Prompt
When you restate the data, keep every word as it is and drop the images.

Recorded information
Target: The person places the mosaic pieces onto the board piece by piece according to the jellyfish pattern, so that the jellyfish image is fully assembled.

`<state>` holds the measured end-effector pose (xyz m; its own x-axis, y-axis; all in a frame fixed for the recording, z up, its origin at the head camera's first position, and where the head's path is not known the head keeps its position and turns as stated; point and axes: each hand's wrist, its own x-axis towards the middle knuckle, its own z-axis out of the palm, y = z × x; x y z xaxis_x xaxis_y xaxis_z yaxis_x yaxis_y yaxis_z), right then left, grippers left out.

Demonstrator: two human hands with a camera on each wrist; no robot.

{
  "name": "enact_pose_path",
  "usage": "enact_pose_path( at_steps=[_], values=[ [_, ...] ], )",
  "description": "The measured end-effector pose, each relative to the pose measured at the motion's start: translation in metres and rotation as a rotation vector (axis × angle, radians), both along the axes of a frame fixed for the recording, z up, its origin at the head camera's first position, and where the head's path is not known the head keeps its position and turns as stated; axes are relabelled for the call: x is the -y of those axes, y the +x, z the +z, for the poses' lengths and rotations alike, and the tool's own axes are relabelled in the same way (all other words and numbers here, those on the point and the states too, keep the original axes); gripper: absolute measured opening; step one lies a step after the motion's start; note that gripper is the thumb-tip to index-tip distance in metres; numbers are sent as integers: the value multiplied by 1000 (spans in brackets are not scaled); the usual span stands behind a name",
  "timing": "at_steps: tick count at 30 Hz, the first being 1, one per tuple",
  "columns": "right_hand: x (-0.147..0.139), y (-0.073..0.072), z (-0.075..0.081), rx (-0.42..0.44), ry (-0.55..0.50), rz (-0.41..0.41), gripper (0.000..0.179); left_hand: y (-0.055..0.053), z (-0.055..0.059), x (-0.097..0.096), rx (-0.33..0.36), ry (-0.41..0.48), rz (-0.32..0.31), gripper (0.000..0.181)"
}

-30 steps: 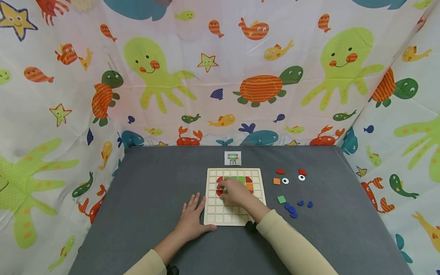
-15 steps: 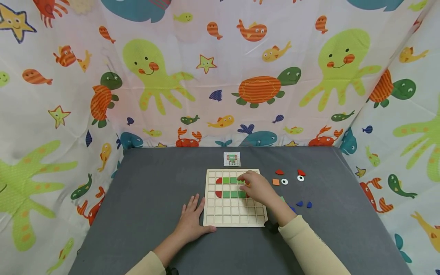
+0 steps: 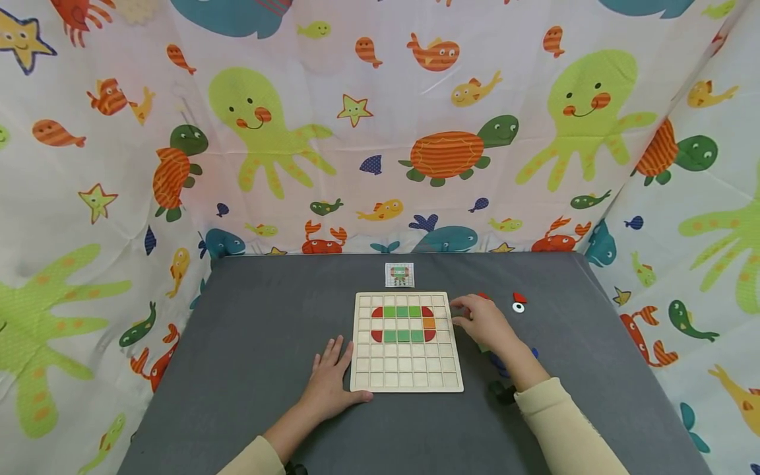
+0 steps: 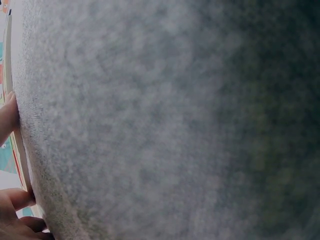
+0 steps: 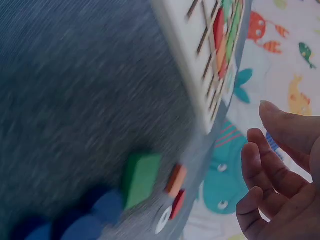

Answer section
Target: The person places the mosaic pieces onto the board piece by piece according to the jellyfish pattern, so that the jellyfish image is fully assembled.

`<state>` holds the measured end-effector pose (xyz m; its own x-axis, y-axis; all in a frame fixed for the recording, z up, its origin at the head camera's first position, and where the head's path is not known the head keeps its position and turns as stated; point and axes: each hand's wrist, its own x-axis towards the middle knuckle, its own z-axis out of the palm, y = z × x; x y z xaxis_x xaxis_y xaxis_z yaxis_x yaxis_y yaxis_z), right then left, grippers left out.

Demonstrator: two human hands with a camera on each wrist; no robot.

{
  "name": "enact_pose_path",
  "usage": "enact_pose_path( at_steps=[_], values=[ [_, ...] ], )",
  "description": "The measured end-effector pose, each relative to the pose measured at the motion's start: translation in metres and rotation as a rotation vector (axis × angle, radians), both along the axes of a frame fixed for the recording, z up, its origin at the head camera's first position, and where the head's path is not known the head keeps its position and turns as stated; axes are relabelled for the call: x is the -y of those axes, y the +x, z the +z, for the poses' lengths and rotations alike, and the tool's own axes are relabelled in the same way (all other words and numbers here, those on the point and the states too, keep the original axes); gripper: absolute measured opening; step one lies a step after the motion's start; note that gripper is the thumb-tip to index-tip distance in metres; numbers are sent as integers: the value multiplied by 1000 (spans in brackets are not scaled); the usual span stands behind a name",
  "timing": "at_steps: tick count at 30 Hz, the first being 1, one per tuple",
  "columns": "right_hand: x (-0.147..0.139), y (-0.073..0.072), z (-0.075..0.081), rx (-0.42..0.44), ry (-0.55..0.50), rz (-0.41..0.41), gripper (0.000..0.179); left_hand: y (-0.055..0.053), z (-0.055..0.059), x (-0.097..0.096), rx (-0.33..0.36), ry (-0.41..0.48), rz (-0.32..0.31), gripper (0.000..0.181)"
}

-30 steps: 
-15 steps: 
+0 steps: 
+0 steps: 
+0 steps: 

Exercise complete, with nothing further to add.